CLEAR CREEK COUNTY, Colo. (CBS4) – The last nine days in Colorado has forced seasoned avalanche forecasters out of retirement to help manage the historic slides happening throughout the high country.
Sunday, Colorado Department of Transportation crews tossed 40-pound bombs from helicopters which triggered slides along the Interstate 70 mountain corridor.
Areas included Vail Pass, Tenmile Canyon and Silver Plume. The goal was to help lessen the danger for drivers below.
This comes after more than a week of hundreds of natural and controlled slides that have blocked roads, buried cars and took out infrastructure, and it’s not over.
Ray Mumford retired from the Colorado Avalanche Information Center in 2007. He was out Sunday to observe and offer his experience to crews blasting for danger near Silver Plume.

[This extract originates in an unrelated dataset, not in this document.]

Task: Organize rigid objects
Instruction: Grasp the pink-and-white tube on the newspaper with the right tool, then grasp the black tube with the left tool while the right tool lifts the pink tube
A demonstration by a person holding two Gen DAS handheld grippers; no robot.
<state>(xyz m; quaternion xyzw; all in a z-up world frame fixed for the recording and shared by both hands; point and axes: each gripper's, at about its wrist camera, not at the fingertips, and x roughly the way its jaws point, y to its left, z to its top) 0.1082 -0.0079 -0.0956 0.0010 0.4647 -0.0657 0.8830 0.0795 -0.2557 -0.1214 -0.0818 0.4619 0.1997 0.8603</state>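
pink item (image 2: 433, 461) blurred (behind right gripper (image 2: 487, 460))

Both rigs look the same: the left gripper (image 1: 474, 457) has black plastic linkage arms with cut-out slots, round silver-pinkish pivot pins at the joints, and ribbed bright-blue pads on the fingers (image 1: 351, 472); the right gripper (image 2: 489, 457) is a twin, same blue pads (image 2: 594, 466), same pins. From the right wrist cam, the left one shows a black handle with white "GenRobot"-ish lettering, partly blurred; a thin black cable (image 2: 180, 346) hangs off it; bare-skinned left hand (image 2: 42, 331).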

“When it all started I didn’t didn’t think it was going to be this bad. I thought it was going to be another storm cycle, it would be significant, but nothing like this,” Mumford told CBS4.
He watched snow come down off a high cliff above a chute which they typically don’t need to mitigate, but this isn’t a typical season.

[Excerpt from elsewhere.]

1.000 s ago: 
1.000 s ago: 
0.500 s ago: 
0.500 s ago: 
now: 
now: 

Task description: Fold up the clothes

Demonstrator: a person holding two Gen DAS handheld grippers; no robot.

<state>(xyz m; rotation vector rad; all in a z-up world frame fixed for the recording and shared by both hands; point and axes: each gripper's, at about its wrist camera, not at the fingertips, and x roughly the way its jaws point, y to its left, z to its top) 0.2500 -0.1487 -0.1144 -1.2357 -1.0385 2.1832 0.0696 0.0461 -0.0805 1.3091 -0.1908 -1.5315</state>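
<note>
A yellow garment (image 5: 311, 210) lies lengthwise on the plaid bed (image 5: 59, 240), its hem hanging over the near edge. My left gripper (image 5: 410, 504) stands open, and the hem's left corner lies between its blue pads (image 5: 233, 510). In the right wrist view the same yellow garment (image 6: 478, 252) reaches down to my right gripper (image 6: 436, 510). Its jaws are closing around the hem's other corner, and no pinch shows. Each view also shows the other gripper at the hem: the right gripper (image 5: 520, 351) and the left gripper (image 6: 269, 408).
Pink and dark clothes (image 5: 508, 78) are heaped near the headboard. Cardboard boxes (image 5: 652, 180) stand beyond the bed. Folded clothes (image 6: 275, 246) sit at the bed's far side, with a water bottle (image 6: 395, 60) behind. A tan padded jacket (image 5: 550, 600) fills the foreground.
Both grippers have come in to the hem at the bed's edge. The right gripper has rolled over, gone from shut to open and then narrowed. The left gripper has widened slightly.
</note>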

“We are already well over the 2,500 avalanches we typically document in a year,” CAIC Director Ethan Greene said Sunday.
Another major storm will hit Colorado this week, beginning in the southwest corner of the state where crews still have not been able to remove the slides that hit mountain passes from the last wave. Red Mountain Pass for example remains closed and will be for several more days after tons of snow and trees buried the highway in at least 30 feet of snow.
Special equipment has been called in to help.

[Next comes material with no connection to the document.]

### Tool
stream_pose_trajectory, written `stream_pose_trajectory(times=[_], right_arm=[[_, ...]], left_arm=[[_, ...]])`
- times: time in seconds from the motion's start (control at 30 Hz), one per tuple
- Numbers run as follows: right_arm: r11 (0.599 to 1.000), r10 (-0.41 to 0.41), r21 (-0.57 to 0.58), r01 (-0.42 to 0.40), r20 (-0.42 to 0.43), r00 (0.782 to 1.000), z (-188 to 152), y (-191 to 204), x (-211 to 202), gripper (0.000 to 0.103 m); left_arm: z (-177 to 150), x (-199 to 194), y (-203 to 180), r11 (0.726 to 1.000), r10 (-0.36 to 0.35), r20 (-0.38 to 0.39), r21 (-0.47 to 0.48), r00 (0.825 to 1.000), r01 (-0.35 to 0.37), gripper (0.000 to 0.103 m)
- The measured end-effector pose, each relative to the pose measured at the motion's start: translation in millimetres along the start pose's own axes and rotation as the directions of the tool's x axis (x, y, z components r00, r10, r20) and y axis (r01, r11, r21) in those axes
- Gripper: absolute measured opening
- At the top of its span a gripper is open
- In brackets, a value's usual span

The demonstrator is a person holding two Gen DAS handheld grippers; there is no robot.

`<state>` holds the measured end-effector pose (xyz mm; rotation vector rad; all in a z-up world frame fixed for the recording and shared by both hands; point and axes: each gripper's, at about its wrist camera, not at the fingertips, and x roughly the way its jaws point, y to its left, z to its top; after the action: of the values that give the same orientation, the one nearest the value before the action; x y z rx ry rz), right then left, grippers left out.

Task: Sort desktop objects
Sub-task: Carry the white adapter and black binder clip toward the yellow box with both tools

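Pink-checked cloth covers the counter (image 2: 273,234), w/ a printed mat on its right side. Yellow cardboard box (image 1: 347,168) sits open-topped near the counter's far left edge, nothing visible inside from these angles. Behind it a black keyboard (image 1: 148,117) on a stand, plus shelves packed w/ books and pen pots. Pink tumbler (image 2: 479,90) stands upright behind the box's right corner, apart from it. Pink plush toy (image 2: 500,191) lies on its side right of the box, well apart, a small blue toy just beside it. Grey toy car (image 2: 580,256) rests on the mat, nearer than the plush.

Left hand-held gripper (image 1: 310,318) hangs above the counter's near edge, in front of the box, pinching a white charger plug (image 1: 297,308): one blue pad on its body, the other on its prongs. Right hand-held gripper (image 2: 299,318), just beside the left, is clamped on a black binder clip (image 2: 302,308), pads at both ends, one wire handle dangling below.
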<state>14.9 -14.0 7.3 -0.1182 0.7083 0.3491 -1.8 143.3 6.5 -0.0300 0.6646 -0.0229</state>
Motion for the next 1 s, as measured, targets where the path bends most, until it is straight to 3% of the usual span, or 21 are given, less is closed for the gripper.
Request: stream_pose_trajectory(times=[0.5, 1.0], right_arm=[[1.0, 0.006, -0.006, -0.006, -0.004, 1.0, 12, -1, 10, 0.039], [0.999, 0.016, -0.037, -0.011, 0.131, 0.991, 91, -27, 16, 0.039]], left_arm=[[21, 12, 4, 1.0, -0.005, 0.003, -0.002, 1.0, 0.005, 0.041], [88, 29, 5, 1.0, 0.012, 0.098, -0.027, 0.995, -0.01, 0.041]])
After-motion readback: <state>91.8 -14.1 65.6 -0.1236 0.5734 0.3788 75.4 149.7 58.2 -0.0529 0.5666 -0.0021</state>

“We are dealing with an unprecedented set of events,” Greene added.
The historic avalanche cycle over the last nine days has hit a wide path through the high country, all at once. Slides in places that have never hit highways like Highway 91 near Copper Mountain are destroying thousands of adult trees, creating new chutes and taking out utilities in their path.
“We estimate it (the slide) had to travel through 1,000 feet of mature timber to reach the roads. The avalanche that hit Highway 82 the night before last contained trees in them that we’ll have to go back and date, but they are several hundred years old. They are larger than the trees that we’ve documented before in avalanches that were 350 years old,” Greene said.
The CAIC continues to warn backcountry users that this danger is not something to take lightly. The watches and warnings for several different areas remain. The next wave of snow will only add to the unstable conditions.
“We are still very much in the middle of it, me personally I am so terribly sleep deprived. Our staff has been stretched to its limit during this cycle what we’re really focusing on how do we maintain public safety over the next days and weeks,” Greene said.
In Colorado, the battle with Mother Nature is causing major traffic delays and impacting thousands of people in mountain towns.
CDOT’s Excutive Director says they are still adding up the total cost of the mitigation missions and overtime associated with this event, but promises they will find the funds in order to keep travelers safe in the high country.